## PROBLEM STATEMENT
Please give back only the lines below from the one containing "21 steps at" to the one containing "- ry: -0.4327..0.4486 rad", each repeated word for word, both ends included.

## EXERCISE MATERIALS
★ ★ ★ ★ ★

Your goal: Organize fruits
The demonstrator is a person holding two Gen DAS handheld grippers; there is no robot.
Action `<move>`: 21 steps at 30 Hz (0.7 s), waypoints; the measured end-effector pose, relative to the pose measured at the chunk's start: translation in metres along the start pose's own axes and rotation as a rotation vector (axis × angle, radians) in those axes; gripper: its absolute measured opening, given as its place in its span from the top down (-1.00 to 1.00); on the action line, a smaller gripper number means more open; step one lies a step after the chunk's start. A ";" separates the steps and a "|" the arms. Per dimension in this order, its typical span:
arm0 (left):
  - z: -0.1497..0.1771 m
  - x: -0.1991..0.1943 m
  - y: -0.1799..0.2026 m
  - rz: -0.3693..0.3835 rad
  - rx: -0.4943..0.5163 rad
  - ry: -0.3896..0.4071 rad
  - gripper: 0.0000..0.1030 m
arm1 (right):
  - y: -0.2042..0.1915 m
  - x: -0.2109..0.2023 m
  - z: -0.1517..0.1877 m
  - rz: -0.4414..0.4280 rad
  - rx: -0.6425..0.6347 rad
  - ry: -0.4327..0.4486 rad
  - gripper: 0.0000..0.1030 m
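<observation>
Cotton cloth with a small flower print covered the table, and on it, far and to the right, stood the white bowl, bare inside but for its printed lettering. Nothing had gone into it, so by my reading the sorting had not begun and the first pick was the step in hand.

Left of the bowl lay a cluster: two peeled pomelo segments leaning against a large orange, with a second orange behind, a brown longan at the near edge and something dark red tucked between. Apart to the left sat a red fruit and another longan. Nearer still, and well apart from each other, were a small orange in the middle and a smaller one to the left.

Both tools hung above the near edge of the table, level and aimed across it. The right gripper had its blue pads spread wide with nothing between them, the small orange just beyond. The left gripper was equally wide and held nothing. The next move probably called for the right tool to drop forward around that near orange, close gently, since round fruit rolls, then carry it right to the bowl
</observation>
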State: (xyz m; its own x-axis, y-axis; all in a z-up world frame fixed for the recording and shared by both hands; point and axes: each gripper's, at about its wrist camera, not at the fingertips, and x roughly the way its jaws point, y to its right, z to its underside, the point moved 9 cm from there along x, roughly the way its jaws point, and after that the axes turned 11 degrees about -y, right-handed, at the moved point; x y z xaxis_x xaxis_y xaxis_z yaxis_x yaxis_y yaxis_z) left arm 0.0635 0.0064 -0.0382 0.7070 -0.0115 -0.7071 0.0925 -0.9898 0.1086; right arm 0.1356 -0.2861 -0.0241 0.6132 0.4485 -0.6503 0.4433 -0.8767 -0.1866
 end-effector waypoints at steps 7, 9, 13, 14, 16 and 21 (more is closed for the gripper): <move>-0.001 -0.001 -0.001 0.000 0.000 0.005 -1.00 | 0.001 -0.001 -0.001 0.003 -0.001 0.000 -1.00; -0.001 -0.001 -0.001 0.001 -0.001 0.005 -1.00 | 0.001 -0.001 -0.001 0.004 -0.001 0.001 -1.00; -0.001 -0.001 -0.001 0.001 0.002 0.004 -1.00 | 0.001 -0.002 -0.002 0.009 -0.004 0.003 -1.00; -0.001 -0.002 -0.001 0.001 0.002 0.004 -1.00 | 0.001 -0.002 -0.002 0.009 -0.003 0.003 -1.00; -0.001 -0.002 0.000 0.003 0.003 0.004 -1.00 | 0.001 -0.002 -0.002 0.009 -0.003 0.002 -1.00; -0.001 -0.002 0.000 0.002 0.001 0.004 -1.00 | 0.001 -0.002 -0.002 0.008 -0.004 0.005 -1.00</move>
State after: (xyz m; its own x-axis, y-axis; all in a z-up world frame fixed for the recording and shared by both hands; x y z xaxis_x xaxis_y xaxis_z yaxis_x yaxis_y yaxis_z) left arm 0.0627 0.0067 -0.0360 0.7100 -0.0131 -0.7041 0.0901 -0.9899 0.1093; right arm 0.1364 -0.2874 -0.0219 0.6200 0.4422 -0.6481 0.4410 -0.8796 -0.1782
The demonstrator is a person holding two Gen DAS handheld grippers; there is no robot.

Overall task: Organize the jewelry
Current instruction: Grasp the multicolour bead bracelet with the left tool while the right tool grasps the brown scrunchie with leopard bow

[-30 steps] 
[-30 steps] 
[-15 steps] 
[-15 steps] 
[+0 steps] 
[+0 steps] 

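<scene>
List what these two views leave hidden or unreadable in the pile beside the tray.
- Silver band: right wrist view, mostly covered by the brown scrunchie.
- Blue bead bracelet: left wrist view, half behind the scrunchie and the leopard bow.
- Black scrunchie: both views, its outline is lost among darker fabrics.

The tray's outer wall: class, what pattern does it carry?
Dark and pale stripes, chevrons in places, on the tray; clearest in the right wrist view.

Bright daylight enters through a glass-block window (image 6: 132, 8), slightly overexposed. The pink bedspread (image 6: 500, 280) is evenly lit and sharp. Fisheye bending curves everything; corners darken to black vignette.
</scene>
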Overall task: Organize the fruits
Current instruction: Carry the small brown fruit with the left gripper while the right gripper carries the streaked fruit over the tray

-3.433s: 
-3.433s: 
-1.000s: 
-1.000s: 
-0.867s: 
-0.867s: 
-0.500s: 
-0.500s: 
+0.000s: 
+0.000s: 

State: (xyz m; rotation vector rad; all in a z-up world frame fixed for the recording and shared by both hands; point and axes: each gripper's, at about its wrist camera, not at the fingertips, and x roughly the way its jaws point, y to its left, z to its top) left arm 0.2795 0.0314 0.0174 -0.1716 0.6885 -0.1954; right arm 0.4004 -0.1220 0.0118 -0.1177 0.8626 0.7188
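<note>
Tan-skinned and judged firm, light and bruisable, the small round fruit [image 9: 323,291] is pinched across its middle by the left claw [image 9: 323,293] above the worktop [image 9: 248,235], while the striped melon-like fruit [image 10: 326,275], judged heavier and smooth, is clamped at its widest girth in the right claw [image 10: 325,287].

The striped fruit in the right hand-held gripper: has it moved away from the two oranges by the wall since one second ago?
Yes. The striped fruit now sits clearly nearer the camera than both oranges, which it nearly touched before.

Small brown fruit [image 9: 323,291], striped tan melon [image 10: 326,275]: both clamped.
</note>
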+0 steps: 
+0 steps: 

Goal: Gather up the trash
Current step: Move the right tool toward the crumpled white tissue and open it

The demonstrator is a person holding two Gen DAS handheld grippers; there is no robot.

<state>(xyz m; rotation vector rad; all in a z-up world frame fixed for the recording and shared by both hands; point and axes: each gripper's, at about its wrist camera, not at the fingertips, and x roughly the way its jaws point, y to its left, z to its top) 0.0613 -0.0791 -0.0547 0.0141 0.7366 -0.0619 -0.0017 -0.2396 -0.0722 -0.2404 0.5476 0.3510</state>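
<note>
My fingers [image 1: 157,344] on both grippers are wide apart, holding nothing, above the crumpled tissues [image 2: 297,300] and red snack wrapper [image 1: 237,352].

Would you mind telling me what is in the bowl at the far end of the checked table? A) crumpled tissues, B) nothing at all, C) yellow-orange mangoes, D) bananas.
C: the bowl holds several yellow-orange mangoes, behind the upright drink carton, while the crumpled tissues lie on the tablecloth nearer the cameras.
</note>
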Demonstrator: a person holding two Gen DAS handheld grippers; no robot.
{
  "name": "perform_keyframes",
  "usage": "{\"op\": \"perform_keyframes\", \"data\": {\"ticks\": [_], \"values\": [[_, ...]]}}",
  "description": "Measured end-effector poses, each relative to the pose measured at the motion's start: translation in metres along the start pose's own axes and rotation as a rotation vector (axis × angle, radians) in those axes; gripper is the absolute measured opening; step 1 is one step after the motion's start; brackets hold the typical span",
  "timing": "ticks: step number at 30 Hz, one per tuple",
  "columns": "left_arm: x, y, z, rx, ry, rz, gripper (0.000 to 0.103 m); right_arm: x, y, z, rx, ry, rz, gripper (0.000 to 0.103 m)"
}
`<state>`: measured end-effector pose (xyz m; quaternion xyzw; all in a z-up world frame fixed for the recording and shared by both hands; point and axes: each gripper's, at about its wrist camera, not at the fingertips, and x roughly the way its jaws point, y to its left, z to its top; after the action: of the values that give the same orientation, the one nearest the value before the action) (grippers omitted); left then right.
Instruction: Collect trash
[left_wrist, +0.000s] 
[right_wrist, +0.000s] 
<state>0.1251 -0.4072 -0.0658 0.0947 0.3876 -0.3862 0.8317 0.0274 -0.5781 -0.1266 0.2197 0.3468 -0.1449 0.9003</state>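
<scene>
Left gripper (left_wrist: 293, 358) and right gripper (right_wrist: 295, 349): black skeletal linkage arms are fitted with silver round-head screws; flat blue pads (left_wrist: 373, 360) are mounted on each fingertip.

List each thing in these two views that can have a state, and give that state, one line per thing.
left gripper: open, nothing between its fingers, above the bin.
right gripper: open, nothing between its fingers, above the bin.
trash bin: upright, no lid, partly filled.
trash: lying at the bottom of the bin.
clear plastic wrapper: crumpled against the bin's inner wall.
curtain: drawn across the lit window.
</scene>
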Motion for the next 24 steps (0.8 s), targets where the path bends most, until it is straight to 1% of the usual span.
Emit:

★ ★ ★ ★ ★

## ANSWER AREA
Action `<move>`: 21 steps at 30 Hz (0.7 s), waypoints; the measured end-effector pose, relative to the pose measured at the chunk's start: translation in metres along the start pose's own axes and rotation as a rotation vector (axis × angle, radians) in those axes; gripper: its absolute measured opening, given as its place in its span from the top down (-1.00 to 1.00); on the action line, a smaller gripper number means more open; step one lies a step after the chunk's start. A ";" separates the steps and a "|" the arms. Per dimension in this order, its typical span:
arm0 (left):
  - z: -0.1497..0.1771 m
  - x: -0.1991..0.1943 m
  - y: -0.1799..0.2026 m
  - rz: -0.3693..0.3835 rad
  - rx: -0.4943..0.5163 rad
  - ry: -0.3896..0.4071 rad
  - gripper: 0.0000..0.1030 m
arm1 (right):
  - y: -0.2042..0.1915 m
  - x: -0.2109..0.2023 m
  - z: -0.1517..0.1877 m
  - rz: -0.4414..0.4280 rad
  - rx: -0.6425..0.6347 rad
  - ry: -0.4327..0.4486 rad

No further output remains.